The Urn: "...an art object that, liberated from the exigencies of history, at once embodies and laments the permanent paradoxes of the human condition..."(453)
"The urn's seamless surface tends to conceal that it is constructed of historical materials--made up of fragments of an appropriated culture..."(454)
The question: From your reading of "Ode" do you suppose Keats used one urn or a collection of several to compose his poem?
(Sue Myers's blog contains links to the actual vases mentioned in Garson's essay)
The Politics: "The history of their acquisition is not irrelevant to a reading of his ode. From the middle of the 17th century, the stones of Greece had become increasingly vulnerable to souvenir-hunters."(454)
"The English appropriated Greek culture and the ideal of Greekness in a highly selective and oppertunistic way, making it serve social and cultural ends that were in the widest sense thoroughly political."(458)
"He envisaged the exhibition doing for him what it was widely believed to do for English art and architecture as a whole--stimulating a new age of creativity."(455)
The question: Do you think it appropriate that nations removed pieces of antiquity?
The Poet: "Ian Jack concluded that Keats probably drew on a number of museum-pieces that he had seen, or seen drawings of, and constructed a composite ideal urn from their details."(454)
"The painter Benjamin Hayden, who introduced Keats to the exhibition--where he was more than once seen..."(455)

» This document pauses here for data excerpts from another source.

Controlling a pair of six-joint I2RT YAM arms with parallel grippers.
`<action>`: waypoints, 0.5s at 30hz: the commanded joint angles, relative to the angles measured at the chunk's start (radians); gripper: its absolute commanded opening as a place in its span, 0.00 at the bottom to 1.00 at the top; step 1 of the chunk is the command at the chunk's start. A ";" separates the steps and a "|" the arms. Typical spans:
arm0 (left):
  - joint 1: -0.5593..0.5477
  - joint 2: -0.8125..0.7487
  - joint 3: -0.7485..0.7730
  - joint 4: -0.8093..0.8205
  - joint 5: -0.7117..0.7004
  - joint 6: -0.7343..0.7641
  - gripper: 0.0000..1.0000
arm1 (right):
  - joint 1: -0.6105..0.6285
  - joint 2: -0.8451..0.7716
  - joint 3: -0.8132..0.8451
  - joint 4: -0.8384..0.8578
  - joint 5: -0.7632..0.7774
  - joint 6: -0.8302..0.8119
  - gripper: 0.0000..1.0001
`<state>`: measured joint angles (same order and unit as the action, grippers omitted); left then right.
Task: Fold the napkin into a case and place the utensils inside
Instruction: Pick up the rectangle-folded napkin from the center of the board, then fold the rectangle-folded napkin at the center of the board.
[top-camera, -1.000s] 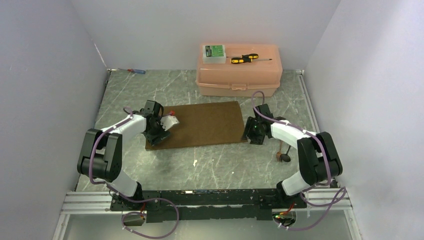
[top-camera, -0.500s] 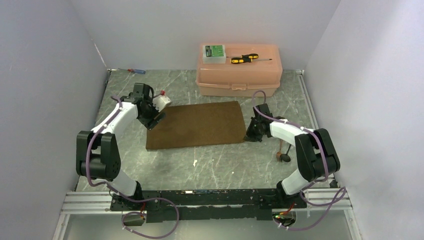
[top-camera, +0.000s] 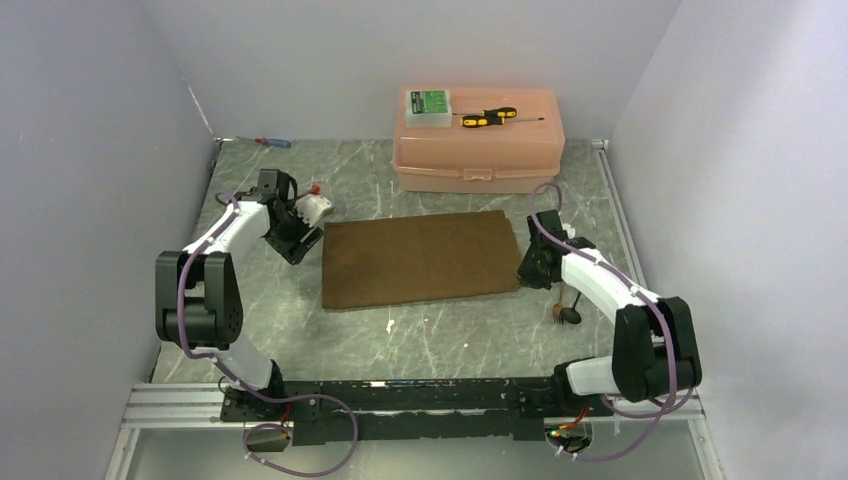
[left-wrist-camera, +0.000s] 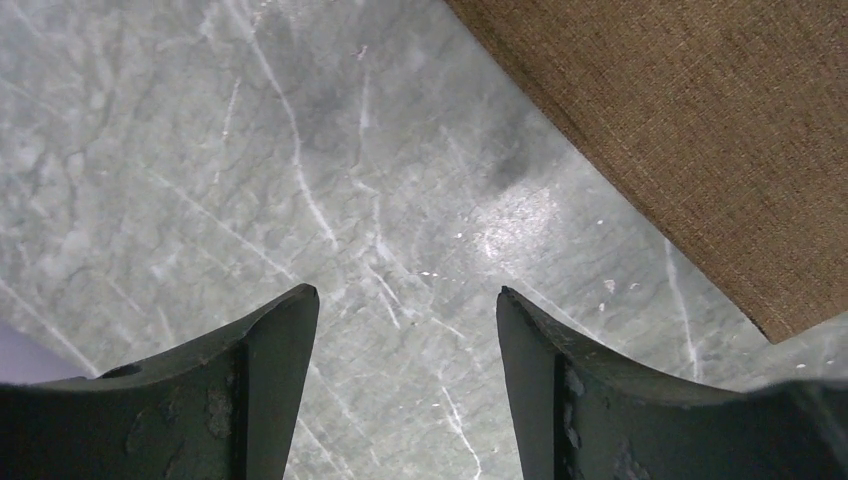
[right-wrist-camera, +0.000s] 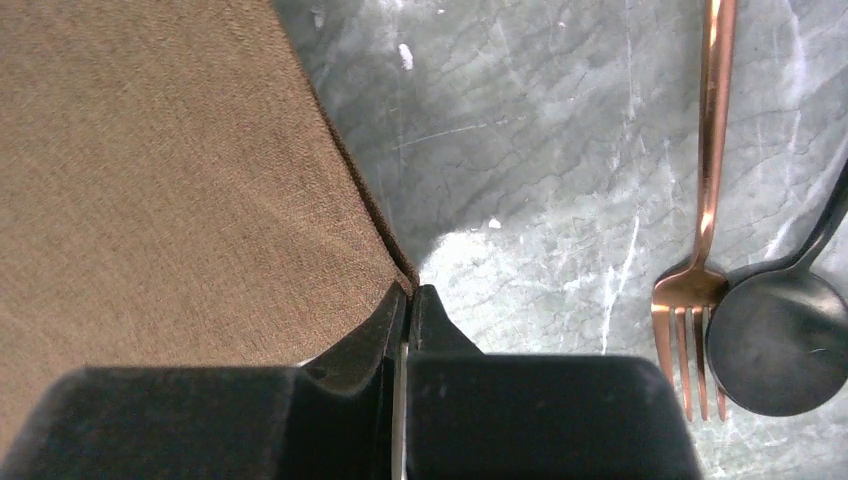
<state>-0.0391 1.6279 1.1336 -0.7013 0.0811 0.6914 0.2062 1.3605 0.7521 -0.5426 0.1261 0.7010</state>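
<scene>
While the napkin (top-camera: 420, 260) lies flat and unfolded in the middle of the counter (top-camera: 440, 335), the overhead view puts the left hand (top-camera: 300, 238) just left of its far left corner, off the cloth. The right hand (top-camera: 533, 272) sits at the napkin's near right corner. The utensils (top-camera: 567, 308) lie on the counter just right of that hand. A pink box (top-camera: 478, 160) stands beyond the napkin at the far side, with a yellow-handled screwdriver (top-camera: 488, 118) and a small green-labelled case (top-camera: 428, 105) on its lid. A blue-and-red screwdriver (top-camera: 272, 142) rests at the far left edge.

From the left wrist, the left hand (left-wrist-camera: 405, 340) is spread wide, with only bare marble between its fingers (left-wrist-camera: 270, 390). The napkin (left-wrist-camera: 700, 130) fills the upper right, and its corner comes down close to one finger.

From the right wrist, the right hand (right-wrist-camera: 405, 325) is pressed closed, pinching the napkin (right-wrist-camera: 170, 180) at its corner. To the right, apart from the cloth, a copper fork (right-wrist-camera: 705, 200) lies beside a black spoon (right-wrist-camera: 770, 345), its tines against the spoon's bowl.
</scene>
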 joint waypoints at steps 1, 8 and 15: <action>0.000 0.018 0.030 -0.014 0.077 -0.027 0.71 | 0.041 -0.047 0.057 -0.039 0.040 -0.064 0.00; 0.008 0.052 0.025 0.006 0.098 -0.070 0.70 | 0.297 0.090 0.241 -0.052 0.064 -0.097 0.00; 0.048 0.063 0.028 0.013 0.137 -0.085 0.69 | 0.454 0.293 0.482 -0.036 0.010 -0.132 0.00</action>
<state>-0.0204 1.6859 1.1336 -0.6994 0.1631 0.6323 0.6159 1.5726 1.0954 -0.5869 0.1555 0.6029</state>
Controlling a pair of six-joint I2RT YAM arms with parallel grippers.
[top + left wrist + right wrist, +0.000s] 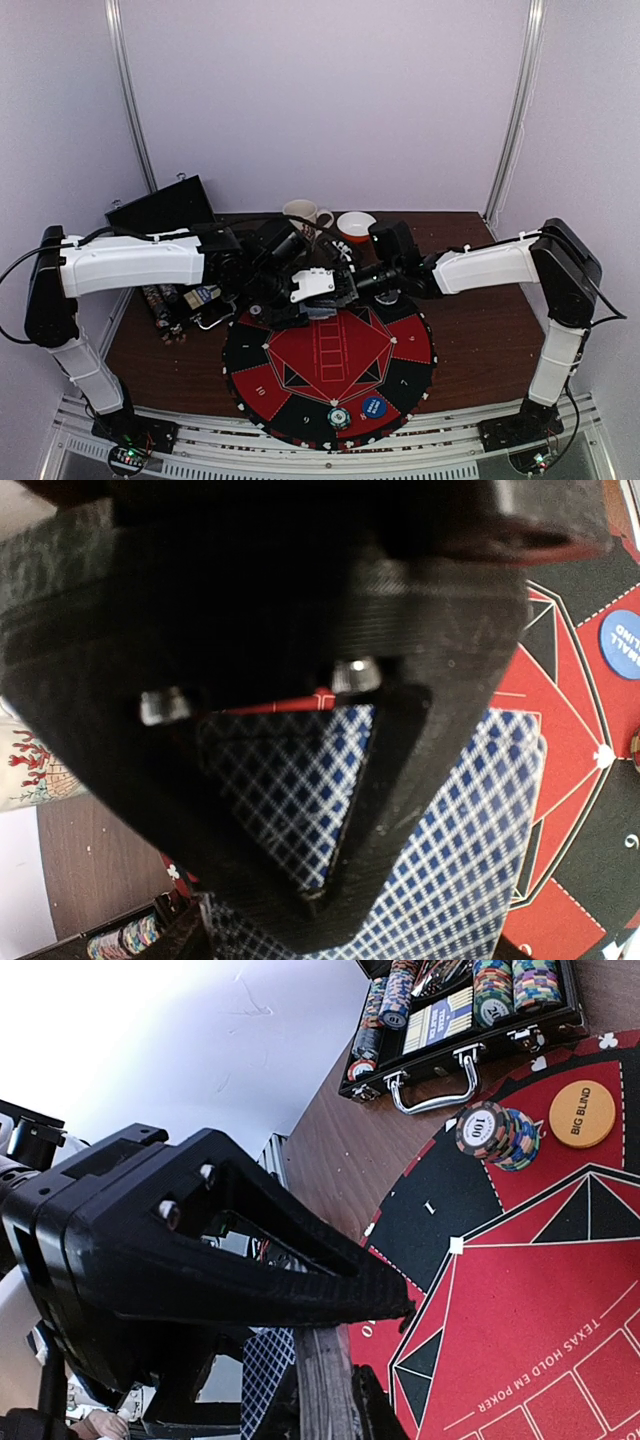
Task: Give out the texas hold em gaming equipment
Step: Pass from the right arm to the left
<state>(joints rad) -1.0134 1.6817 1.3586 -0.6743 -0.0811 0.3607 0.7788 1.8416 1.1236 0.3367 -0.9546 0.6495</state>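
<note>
We find the left gripper [320, 888] clasping the card deck [455, 830] and the right gripper [396, 1310] pinched narrow, its catch indiscernible; a skewed pull could spill cards onto the felt mat [520, 1300].

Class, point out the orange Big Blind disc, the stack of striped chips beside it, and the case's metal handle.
Orange Big Blind disc [582, 1113]: right wrist view, centre of its face.
Stack of striped chips [483, 1128]: right wrist view, top chip's face.
Metal handle [436, 1103]: right wrist view, middle of its bar.
</note>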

The question: Do you feel that Keats had any objection to the removal of antiquities from their place of origin?
The Poem: "The poem, then, is written not in a historical vacuum, but in the face of a national act of appropriation that seemed to promise England benefits not only spiritual but also material, nd in the context of a political debate of which Keats was fully aware."(455)
"The poem does not really want to know what men or gods these are, for any archaeological answer would defeat the claim to universality upon which it bases its own appropriation of Greekness. It poses its questions so that they are not really questions, to make sure that they are not really answered."(455)
The question: Do you think, as Garson suggests, that the poem, like the urn, is best interpreted by the unanswerability of the questions posed therein?